My investigation some years ago, part time over several years of the various ways of implementing alternate remote detection technologies yielded the following:

You can put from 5 volts to 500 volts of square,sine,triangle waves at numerous frequecies on a pair of almost frictionless pivoted L rods wired to the voltages but the handles secured on the table rods level, and move 10 lbs worth of silver dollars coins (big bag) around the rods and super close to the rods and the rods will never move.

You can put the same signal into the ground using a very low impedance amplifier with two brass rods driven into the ground and go around with a narrow band super high gain receiver and watch the signal drop fast, as the ground is very absortive of even low frequency signals, which is probably why most people stick their antennas up into the air instead of driving them into the ground. So it doesn't really matter much if the metal does something, the signal never going to get there.

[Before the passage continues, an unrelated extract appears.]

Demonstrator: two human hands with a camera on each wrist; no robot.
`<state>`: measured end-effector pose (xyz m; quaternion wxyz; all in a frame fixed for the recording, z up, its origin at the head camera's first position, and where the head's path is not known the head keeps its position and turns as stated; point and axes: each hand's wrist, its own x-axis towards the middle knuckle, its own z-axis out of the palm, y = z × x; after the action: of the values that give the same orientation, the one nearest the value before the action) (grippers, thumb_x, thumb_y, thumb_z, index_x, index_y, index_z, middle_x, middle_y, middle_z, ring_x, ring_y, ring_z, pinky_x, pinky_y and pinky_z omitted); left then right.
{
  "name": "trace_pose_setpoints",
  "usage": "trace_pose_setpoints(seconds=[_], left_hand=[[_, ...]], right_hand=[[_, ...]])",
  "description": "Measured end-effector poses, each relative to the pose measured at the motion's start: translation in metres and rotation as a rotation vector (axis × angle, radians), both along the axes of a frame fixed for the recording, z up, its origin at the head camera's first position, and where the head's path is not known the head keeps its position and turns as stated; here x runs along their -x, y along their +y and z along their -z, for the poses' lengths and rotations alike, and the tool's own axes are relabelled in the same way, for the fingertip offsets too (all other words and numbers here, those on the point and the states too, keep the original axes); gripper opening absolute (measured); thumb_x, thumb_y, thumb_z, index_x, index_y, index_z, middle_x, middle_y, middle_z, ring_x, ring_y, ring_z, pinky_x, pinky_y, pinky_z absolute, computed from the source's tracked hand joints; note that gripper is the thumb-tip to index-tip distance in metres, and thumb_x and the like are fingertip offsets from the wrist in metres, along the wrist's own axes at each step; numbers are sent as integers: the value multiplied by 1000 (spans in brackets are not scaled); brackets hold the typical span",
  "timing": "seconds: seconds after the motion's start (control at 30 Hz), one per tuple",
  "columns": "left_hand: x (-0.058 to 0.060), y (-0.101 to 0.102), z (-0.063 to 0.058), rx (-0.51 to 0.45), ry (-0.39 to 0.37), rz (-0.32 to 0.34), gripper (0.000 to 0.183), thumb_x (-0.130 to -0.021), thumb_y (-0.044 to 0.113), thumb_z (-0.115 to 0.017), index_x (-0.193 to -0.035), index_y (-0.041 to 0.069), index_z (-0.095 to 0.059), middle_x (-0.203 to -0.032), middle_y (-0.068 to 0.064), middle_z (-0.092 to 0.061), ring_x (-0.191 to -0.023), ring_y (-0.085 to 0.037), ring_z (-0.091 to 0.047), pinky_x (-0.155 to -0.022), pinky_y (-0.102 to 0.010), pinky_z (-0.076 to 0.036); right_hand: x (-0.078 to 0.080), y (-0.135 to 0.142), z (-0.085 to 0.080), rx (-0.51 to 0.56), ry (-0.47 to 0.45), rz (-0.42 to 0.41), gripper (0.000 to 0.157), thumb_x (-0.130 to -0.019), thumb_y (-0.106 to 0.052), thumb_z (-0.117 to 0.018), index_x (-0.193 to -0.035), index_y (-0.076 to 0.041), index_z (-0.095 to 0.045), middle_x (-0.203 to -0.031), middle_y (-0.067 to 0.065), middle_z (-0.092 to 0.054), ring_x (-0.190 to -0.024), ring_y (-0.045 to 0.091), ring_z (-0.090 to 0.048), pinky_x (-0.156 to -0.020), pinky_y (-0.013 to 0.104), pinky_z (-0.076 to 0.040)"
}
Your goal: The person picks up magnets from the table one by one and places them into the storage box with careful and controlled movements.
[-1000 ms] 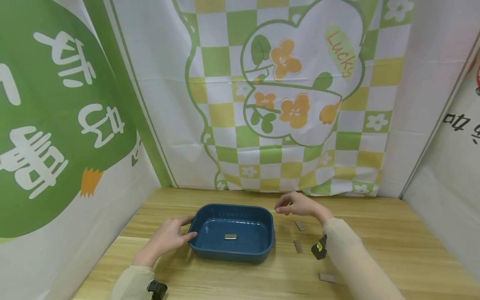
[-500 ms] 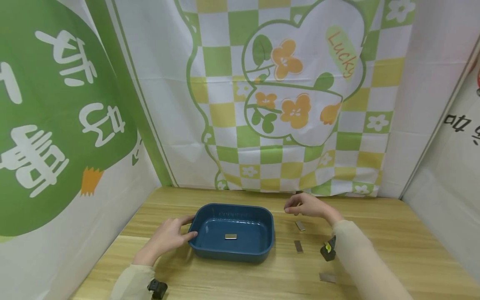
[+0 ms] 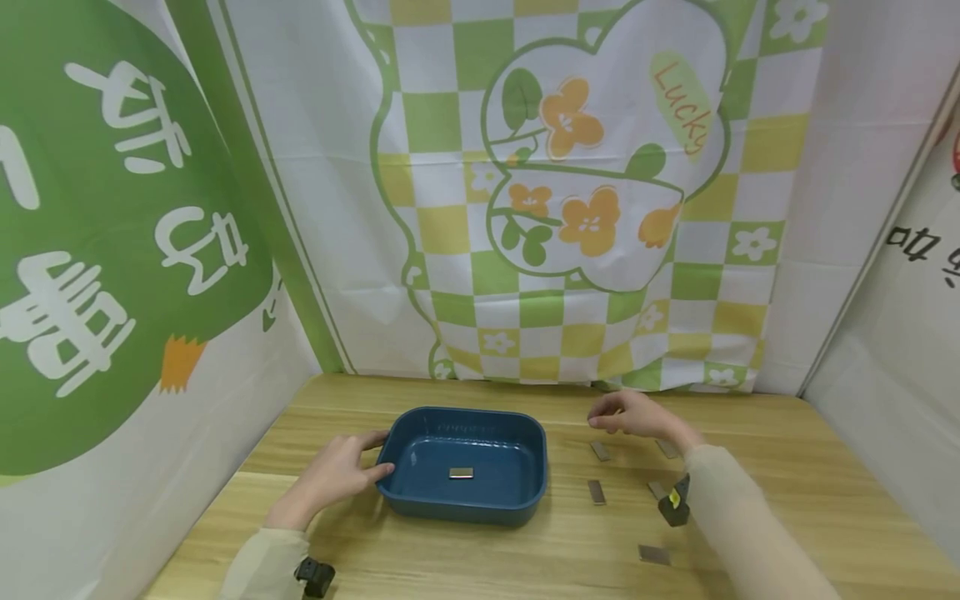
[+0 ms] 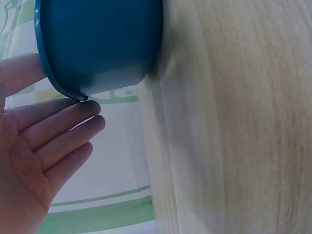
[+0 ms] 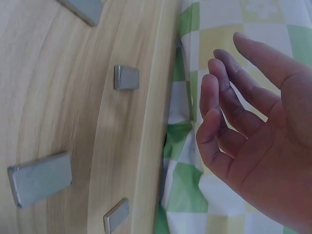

You can take various loop antennas and sweep them in frequency and measure the power in the loop and watch it change linearly in the presence of various metals, but never showing a peak or dip at any specific frequency (below 10 Mhz) with sine, square, triangle waves, even with fast edge square wave and fast loop rich in harmonics.

Lots of other silly experiments which never yielded anything of value.

No profit.

It would be a shame if others who have good knowledge of real technologies, which though limited in their range to a few feet instead a few miles, do work, would waste their time as I wasted some of mine on this. But heh I had to know.

Perhaps painting stripes on your face and putting feathers in your hair and dancing around (but not during Solar Maximum) will work, but I'm not going to investigate this one.